Het beroep richt zich tegen de afwijzing van klagers eerste verlofaanvraag. Hij kan in totaal vier verlofaanvragen indienen.

De beroepscommissie overweegt dat bij de beslissing op een verzoek om verlof een afweging dient te worden gemaakt tussen enerzijds het belang van de gedetineerde bij een goede en tijdige voorbereiding van zijn terugkeer in de maatschappij en anderzijds
het belang van de samenleving bij een ongestoorde tenuitvoerlegging van de opgelegde straf.

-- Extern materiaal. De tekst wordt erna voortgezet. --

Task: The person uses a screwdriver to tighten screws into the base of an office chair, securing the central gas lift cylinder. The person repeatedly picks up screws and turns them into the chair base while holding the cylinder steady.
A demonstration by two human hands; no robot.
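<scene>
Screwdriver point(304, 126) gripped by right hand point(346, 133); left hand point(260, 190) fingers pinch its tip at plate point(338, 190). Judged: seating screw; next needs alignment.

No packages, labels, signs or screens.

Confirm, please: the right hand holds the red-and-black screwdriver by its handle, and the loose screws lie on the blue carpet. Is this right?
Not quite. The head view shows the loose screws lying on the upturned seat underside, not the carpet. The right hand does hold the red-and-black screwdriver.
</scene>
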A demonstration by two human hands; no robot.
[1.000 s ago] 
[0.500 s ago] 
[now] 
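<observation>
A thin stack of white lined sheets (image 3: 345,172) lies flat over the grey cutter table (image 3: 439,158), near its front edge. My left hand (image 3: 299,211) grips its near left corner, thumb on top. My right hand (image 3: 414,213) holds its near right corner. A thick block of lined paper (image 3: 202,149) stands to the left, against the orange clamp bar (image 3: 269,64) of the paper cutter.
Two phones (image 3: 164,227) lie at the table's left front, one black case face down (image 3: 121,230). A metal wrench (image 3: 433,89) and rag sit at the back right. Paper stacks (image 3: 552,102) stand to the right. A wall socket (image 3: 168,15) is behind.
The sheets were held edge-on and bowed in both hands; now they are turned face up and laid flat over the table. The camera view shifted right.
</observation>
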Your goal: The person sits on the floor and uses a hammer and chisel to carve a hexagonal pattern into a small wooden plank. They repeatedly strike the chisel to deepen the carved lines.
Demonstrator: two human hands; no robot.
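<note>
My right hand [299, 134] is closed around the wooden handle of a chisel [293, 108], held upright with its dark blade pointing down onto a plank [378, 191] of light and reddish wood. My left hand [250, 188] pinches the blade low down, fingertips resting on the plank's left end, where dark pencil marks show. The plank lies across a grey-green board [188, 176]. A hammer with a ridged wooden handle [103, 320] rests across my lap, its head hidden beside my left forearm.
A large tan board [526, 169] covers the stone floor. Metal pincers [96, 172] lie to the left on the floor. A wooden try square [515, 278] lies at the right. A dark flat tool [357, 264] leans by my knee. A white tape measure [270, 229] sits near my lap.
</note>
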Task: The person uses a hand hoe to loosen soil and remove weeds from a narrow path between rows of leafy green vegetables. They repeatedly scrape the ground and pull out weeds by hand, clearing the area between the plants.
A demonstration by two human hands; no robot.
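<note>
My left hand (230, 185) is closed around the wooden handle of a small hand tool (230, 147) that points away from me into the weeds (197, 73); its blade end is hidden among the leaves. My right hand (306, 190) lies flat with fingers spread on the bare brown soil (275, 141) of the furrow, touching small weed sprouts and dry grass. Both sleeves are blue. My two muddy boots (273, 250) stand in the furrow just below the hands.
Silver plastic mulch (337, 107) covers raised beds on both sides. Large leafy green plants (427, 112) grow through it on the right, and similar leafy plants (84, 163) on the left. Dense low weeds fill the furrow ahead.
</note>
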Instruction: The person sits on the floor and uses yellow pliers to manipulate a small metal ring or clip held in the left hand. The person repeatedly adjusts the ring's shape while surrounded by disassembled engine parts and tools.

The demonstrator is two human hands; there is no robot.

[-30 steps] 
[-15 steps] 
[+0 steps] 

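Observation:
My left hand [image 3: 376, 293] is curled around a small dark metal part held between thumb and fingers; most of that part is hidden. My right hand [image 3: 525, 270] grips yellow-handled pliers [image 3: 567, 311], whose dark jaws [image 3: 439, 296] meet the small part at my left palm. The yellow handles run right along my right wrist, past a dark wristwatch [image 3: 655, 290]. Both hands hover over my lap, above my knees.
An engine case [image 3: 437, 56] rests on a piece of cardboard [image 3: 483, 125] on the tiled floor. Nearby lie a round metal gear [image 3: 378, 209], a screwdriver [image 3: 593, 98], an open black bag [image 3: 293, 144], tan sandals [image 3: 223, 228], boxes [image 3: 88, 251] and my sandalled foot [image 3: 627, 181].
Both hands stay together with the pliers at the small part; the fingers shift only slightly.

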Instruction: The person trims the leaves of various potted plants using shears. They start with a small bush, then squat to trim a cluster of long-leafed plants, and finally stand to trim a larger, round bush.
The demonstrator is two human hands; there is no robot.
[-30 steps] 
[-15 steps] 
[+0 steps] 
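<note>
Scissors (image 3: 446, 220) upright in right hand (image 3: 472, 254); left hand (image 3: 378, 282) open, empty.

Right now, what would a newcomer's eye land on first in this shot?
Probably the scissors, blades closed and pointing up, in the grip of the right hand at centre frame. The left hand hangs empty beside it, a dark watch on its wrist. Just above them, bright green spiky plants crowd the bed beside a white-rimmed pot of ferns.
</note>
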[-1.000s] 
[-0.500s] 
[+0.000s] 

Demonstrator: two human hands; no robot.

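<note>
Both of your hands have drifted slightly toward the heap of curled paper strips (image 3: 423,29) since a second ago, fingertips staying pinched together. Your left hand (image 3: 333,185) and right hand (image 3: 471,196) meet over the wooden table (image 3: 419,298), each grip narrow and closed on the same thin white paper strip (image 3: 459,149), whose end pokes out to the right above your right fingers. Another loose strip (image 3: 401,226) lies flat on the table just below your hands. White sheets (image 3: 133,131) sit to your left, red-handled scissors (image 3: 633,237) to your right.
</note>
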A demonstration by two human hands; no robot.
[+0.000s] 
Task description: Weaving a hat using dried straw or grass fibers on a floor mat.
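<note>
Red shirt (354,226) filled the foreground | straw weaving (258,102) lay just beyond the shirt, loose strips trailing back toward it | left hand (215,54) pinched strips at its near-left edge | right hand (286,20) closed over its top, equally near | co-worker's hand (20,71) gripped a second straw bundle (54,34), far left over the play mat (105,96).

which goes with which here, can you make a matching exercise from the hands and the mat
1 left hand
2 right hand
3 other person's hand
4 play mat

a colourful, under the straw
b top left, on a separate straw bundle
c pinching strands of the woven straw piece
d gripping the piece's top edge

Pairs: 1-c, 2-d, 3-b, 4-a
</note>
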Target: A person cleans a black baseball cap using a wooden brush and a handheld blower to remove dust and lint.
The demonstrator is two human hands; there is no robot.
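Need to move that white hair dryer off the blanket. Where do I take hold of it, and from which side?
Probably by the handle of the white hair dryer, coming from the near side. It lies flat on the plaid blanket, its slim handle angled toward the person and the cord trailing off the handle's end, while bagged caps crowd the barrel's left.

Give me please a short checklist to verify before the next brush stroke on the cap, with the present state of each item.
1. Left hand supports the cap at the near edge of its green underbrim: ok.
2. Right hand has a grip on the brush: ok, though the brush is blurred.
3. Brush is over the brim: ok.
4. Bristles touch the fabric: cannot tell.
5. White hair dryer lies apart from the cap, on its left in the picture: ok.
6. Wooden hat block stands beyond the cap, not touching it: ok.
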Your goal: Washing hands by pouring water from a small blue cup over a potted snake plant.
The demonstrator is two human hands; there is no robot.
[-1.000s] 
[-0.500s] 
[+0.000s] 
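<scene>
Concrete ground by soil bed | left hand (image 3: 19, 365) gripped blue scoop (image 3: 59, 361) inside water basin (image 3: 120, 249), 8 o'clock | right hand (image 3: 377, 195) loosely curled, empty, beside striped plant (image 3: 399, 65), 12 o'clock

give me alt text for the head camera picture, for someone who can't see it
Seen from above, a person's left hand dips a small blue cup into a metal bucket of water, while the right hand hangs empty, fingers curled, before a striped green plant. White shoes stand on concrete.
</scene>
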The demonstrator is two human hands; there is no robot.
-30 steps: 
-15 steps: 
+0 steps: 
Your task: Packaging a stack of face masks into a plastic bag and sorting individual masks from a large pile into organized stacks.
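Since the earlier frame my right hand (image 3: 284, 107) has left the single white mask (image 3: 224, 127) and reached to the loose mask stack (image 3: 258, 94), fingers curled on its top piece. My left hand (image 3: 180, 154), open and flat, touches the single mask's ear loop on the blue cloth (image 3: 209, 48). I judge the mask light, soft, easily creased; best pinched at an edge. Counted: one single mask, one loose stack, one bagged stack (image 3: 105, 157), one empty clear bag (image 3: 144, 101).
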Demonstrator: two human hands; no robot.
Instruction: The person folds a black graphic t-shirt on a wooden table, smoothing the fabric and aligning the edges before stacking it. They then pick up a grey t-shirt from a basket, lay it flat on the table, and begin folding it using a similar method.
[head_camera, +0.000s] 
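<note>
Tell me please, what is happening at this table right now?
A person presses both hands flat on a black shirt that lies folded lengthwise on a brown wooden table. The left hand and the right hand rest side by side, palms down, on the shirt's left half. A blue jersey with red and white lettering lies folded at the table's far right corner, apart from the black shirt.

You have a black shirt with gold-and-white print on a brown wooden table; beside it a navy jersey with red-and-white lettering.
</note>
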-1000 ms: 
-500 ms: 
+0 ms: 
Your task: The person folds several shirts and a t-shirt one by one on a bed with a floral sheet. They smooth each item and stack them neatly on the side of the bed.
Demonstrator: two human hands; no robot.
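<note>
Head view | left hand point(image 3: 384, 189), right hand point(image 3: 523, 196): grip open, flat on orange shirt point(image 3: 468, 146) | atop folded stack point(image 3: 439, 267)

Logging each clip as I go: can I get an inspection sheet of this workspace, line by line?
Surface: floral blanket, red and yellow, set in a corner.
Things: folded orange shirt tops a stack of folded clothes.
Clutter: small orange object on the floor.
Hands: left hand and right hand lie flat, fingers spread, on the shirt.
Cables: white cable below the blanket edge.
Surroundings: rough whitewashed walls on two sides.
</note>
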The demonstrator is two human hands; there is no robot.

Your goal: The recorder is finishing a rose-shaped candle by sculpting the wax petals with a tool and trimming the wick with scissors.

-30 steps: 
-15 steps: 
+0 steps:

In de stukken bevindt zich een rapport van de reclassering. Daaruit volgt dat klager – ondanks zijn detentieverleden – nimmer begeleid is omdat hij recidiveerde of naar het buitenland vertrok. Tevens is in 2002 de detentie van klager tweemaal
onderbroken omdat klager zich aan zijn detentie onttrok door niet terug te keren van verlof, maar te vertrekken naar Suriname. Daarbij volgt uit de stukken dat klagers vriendin en dochter eveneens voor een paar weken naar Suriname zijn vertrokken.

In het midden moet blijven of juist is dat het slachtoffer thans in Suriname verblijft. Mede gezien de fictieve einddatum en de informatie van het Meldpunt Grip is de beroepscommissie van oordeel dat het belang van een ongestoorde tenuitvoerlegging van
de opgelegde straf thans zwaarder weegt dan het belang van de voorbereiding op een goede terugkeer in de maatschappij. Het vorenstaande in onderling verband en samenhang bezien maakt dat een afwijzing van klagers verlofaanvraag bij afweging van alle in
aanmerking komende belangen en gelet op de weigeringsgronden zoals bedoeld in artikel 4 onder a, b en d van de Regeling tijdelijk verlaten van de inrichting, niet als onredelijk of onbillijk kan worden aangemerkt. Het beroep zal dan ook ongegrond
worden
verklaard.

4. De uitspraak
De beroepscommissie verklaart het beroep ongegrond.

Aldus gegeven door de beroepscommissie voornoemd, bestaande uit mr. J.P. Balkema, voorzitter, mr. M. Boone en mr. J.M.M. van Woensel, leden, in tegenwoordigheid van mr. S.S. Dwarka, secretaris, op 24 augustus 2009.